TASK REQUIREMENTS → Set down the full listing exactly as given. Any pictures are to be left out.

COLLECTED DATA →
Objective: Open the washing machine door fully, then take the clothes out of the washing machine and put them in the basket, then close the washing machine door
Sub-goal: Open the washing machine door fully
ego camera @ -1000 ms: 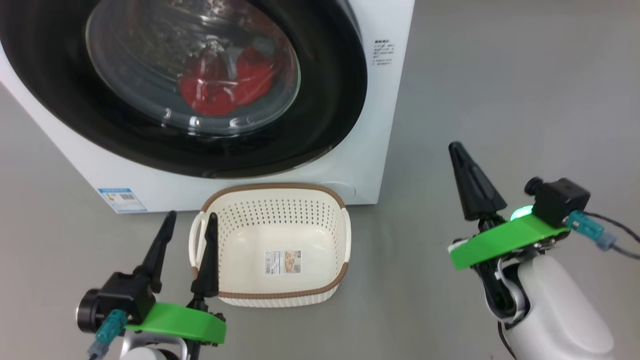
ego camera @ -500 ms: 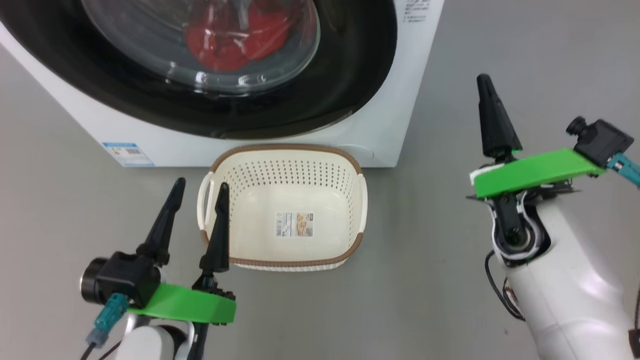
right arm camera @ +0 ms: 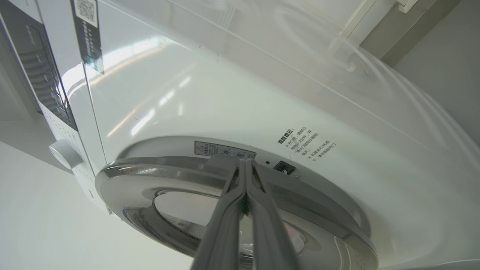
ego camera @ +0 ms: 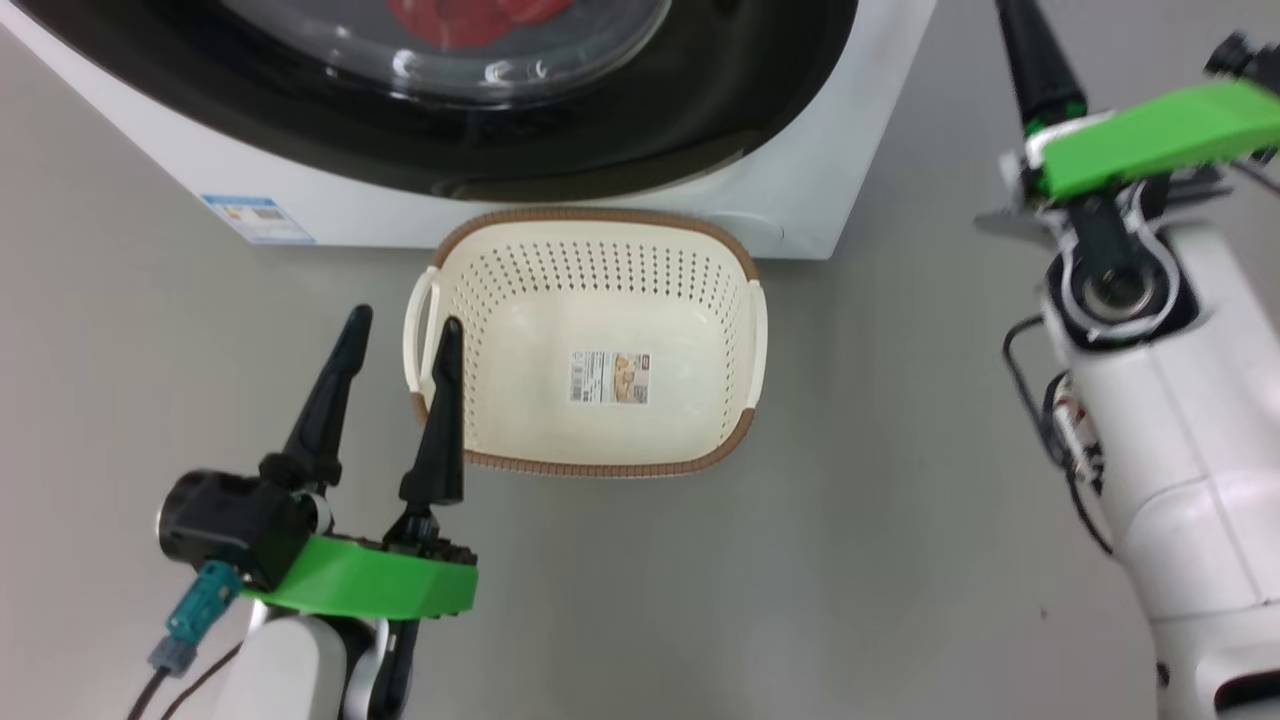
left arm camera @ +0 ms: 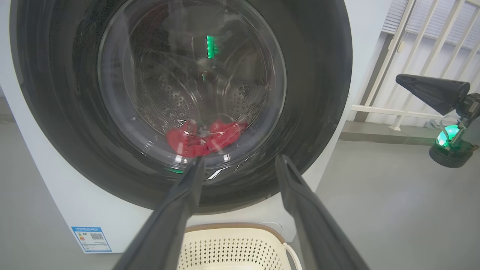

RESPONSE BOX →
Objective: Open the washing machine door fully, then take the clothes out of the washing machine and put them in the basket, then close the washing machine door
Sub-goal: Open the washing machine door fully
ego camera @ -1000 ms: 
ego camera @ -500 ms: 
right arm camera @ +0 ms: 
ego camera @ +0 ms: 
left arm camera @ +0 ms: 

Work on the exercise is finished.